What the task requires -> Pick out and copy every line below that has the word "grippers".

Input ->
*** Block opens ***

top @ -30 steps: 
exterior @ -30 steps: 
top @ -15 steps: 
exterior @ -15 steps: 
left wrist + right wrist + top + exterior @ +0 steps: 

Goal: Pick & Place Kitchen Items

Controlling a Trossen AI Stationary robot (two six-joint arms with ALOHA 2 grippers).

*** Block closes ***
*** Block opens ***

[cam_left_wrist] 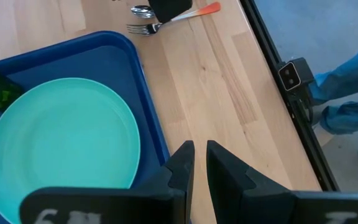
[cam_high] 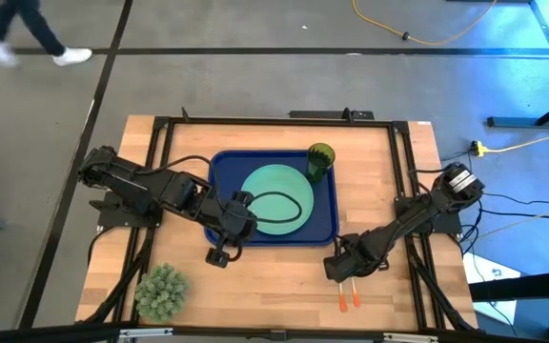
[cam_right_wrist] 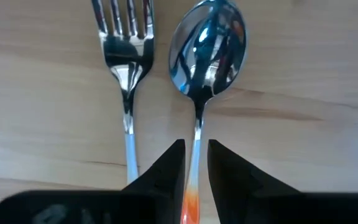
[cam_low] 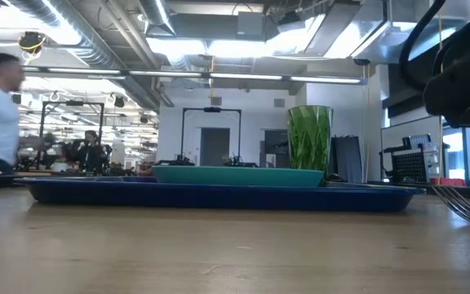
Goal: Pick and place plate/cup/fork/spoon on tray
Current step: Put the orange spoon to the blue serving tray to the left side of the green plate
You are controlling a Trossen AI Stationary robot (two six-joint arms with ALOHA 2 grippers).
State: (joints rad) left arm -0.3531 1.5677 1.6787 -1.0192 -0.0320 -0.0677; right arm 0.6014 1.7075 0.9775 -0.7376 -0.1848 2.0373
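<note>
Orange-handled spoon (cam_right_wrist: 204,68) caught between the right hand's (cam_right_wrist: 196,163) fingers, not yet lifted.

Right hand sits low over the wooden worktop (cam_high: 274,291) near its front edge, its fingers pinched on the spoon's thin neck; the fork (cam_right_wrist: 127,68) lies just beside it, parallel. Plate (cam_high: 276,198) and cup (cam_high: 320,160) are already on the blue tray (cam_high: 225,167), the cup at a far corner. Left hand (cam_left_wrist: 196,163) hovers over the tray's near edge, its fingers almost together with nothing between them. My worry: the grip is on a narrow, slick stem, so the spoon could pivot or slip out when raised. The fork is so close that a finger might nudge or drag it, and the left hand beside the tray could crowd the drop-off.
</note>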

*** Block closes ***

Response area ->
Controlling a Trossen AI Stationary robot (two six-joint arms with ALOHA 2 grippers).
You are controlling a Trossen AI Stationary robot (two six-joint arms with ALOHA 2 grippers).

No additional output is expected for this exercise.